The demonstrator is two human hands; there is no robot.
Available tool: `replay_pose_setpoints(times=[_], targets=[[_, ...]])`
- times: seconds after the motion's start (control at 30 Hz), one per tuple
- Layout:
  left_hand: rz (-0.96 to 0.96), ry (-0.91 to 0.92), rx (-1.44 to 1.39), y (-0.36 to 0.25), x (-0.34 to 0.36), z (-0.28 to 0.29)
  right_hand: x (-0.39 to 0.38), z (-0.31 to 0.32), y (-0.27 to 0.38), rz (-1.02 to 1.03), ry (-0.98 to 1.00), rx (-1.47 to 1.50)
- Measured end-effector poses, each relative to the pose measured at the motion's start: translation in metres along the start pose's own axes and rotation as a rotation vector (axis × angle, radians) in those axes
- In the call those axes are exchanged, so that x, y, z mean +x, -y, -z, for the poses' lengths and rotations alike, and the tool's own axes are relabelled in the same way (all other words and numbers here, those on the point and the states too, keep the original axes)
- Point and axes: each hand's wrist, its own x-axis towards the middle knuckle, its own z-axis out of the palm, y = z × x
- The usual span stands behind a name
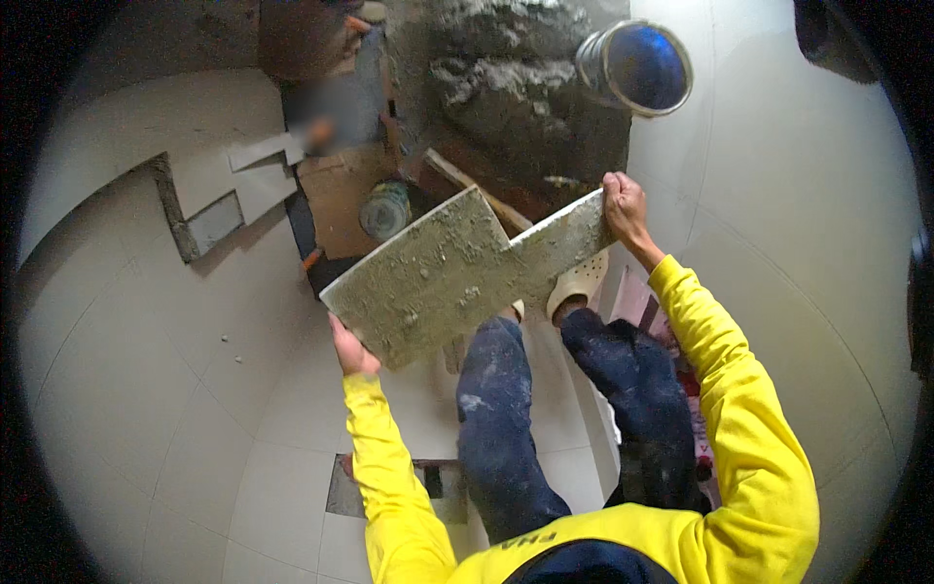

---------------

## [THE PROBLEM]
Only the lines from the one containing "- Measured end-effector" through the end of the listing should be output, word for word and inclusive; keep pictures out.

## [RESPONSE BOX]
- Measured end-effector poses, each relative to the pose measured at the motion's start: translation in metres along the start pose's own axes and rotation as a rotation vector (axis × angle, radians) in those axes
- In the call those axes are exchanged, so that x, y, z mean +x, -y, -z, for the poses' lengths and rotations alike, and the tool's own axes are relabelled in the same way (all other words and numbers here, those on the point and the states too, keep the original axes)
- Point and axes: each hand's wrist, its own x-axis towards the middle knuckle, its own z-axis out of the palm, y = z × x
- The usual span stands behind a name

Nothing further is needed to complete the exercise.